На серединѣ открытаго прохода, въ концѣ галереи Барометра, стоялъ Альфредъ Л'Амберъ и курилъ сигару. Въ десяти шагахъ отъ него, невысокій кругленькій человѣчекъ въ ярко-красной фескѣ вдыхалъ ровными клубами дымъ отъ папироски изъ турецкаго табаку, толщиною побольше мизнеца. Вокругъ нихъ бродило или стояло до двадцати другихъ праздношатающихся; каждый думалъ о себѣ, нисколько не заботясь о сосѣдѣ. Проходили, напѣвая, пѣвцы, пробѣгали прихрамывая сильфы мужскаго рода, волоча башмаки, и отъ времени до времени мимо рѣдкихъ рожковъ газа скользила женская тѣнь, закутанная въ черномъ, сѣромъ, или коричневомъ, неузнаваемая ни для чьихъ глазъ, кромѣ взоровъ любви.

Встрѣчаются, подходятъ другъ къ другу и убѣгаютъ, не простясь ни съ кѣмъ. Чу! что за странный шумъ, что за необычная тревога? Прошли двѣ легкія тѣни, подбѣжало двое мужчинъ, сошлись два огонька отъ сигаръ; послышались громкіе голоса и точно суматоха быстрой ссоры. Прохожіе бросились туда, но тамъ ужь никого не было.

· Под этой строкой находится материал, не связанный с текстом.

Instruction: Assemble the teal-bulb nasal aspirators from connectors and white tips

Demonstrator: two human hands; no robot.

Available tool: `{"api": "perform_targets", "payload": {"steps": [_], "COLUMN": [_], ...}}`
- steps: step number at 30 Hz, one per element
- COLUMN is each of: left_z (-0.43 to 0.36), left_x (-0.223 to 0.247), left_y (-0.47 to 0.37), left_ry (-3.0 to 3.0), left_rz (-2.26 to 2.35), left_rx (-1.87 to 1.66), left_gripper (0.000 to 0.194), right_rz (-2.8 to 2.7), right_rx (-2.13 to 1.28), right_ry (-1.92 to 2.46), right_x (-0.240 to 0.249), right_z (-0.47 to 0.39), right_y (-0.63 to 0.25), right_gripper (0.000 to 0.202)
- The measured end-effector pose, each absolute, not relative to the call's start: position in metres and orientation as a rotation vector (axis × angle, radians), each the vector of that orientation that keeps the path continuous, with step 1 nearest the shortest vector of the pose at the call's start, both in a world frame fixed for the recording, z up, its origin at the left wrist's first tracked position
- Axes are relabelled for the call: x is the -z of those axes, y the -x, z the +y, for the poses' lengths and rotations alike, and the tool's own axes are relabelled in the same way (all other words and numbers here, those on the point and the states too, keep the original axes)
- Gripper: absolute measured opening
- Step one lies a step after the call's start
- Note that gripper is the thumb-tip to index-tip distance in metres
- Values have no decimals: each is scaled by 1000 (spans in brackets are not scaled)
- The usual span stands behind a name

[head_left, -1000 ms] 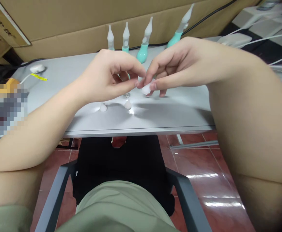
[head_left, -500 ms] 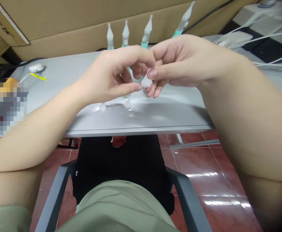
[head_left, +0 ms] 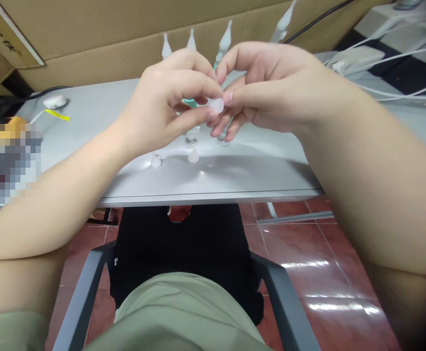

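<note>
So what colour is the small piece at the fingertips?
The small piece is whitish; the head view shows it.

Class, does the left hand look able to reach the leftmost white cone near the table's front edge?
Probably yes: the leftmost white cone lies uncovered on the table, close to the left hand. That hand seems to pinch another white piece, though, so it may need to let go first.

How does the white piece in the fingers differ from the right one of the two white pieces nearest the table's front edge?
The held piece is pinched in the left hand, raised above the table; the lower piece rests on it. The held piece turns a round end toward the camera; the lower piece shows a tapered outline. Both are small and white.
</note>
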State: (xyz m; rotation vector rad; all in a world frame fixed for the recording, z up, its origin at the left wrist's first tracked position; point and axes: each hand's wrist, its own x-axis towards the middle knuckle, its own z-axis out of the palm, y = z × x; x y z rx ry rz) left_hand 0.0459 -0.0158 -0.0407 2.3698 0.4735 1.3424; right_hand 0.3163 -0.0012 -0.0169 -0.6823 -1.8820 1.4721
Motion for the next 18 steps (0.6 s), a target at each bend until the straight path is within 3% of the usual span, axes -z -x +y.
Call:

И метръ Альфредъ Л'Амберъ одиноко идетъ къ своей каретѣ, которая ждетъ его на бульварѣ. Онъ пожимаетъ плечами и машинально смотритъ на прилагаемую визитную варточну, на которой видна крупная капля крови:

Айвазъ-Бей

Секретарь оттоманскаго посольства.

Улица Гренелль-Сенъ-Жерменъ, 100.

Послушаемъ что ворчитъ сквозь зубы красивый нотаріусъ изъ улицы Вернель.

-- Глупая исторія! Чортъ же зналъ, что этотъ скотъ турокъ имѣетъ на нее права!.. ну да, это онъ... И почему я не надѣлъ очковъ?.. Кажется, я хватилъ его кулакомъ по носу?.. Да, карточка запачкана, и мои перчатки также. И вотъ, вслѣдствіе неловкости, я навязалъ себѣ на шею турка; а я вѣдь на него не сержусь... Въ концѣ концовъ, я къ ней равнодушенъ... Пусть она будетъ его! Нельзя же двумъ порядочнымъ людямъ рѣзаться изъ-за дѣвицы Викторини Томпэнъ... Но этотъ проклятый кулакъ испортилъ все дѣло...

Вотъ что онъ ворчалъ сквозь зубы, сквозь тридцать два свои зуба, бѣлѣе и острѣе, чѣмъ у волченка. Онъ отпустилъ кучера домой, и пошелъ потихоньку пѣшкомъ въ Желѣзнодорожный клубъ. Тамъ онъ встрѣтилъ двухъ друзей и разсказалъ имъ про свое приключеніе. Старый маркизъ де-Виллъ-Моренъ, бывшій капитанъ королевской гвардіи, и молодой маклеръ Анри Стеймбуръ единогласно рѣшили, что ударъ кулакомъ испортилъ все дѣло.